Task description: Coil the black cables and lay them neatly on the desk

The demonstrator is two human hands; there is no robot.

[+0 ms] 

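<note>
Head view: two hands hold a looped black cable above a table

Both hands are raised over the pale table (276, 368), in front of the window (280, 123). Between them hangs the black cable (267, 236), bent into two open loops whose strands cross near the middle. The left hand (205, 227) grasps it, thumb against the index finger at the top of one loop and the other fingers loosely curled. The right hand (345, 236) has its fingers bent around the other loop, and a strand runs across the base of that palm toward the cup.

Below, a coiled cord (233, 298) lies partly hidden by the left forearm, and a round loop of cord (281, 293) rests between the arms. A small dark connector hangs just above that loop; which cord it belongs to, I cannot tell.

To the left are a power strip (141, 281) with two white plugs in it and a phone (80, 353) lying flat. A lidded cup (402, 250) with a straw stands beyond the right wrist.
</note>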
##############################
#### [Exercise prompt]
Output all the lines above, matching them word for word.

#### [Exercise output]
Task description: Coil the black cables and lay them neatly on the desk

The demonstrator is two human hands; there is no robot.

[+0 ms] 

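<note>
Head view: two hands hold a looped black cable above a table

Both hands are raised over the pale table (276, 368), in front of the window (280, 123). Between them hangs the black cable (267, 236), bent into two open loops whose strands cross near the middle. The left hand (205, 227) grasps it, thumb against the index finger at the top of one loop and the other fingers loosely curled. The right hand (345, 236) has its fingers bent around the other loop, and a strand runs across the base of that palm toward the cup.

Below, a coiled cord (233, 298) lies partly hidden by the left forearm, and a round loop of cord (281, 293) rests between the arms. A small dark connector hangs just above that loop; which cord it belongs to, I cannot tell.

To the left are a power strip (141, 281) with two white plugs in it and a phone (80, 353) lying flat. A lidded cup (402, 250) with a straw stands beyond the right wrist.
</note>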

The response to this exercise is now complete.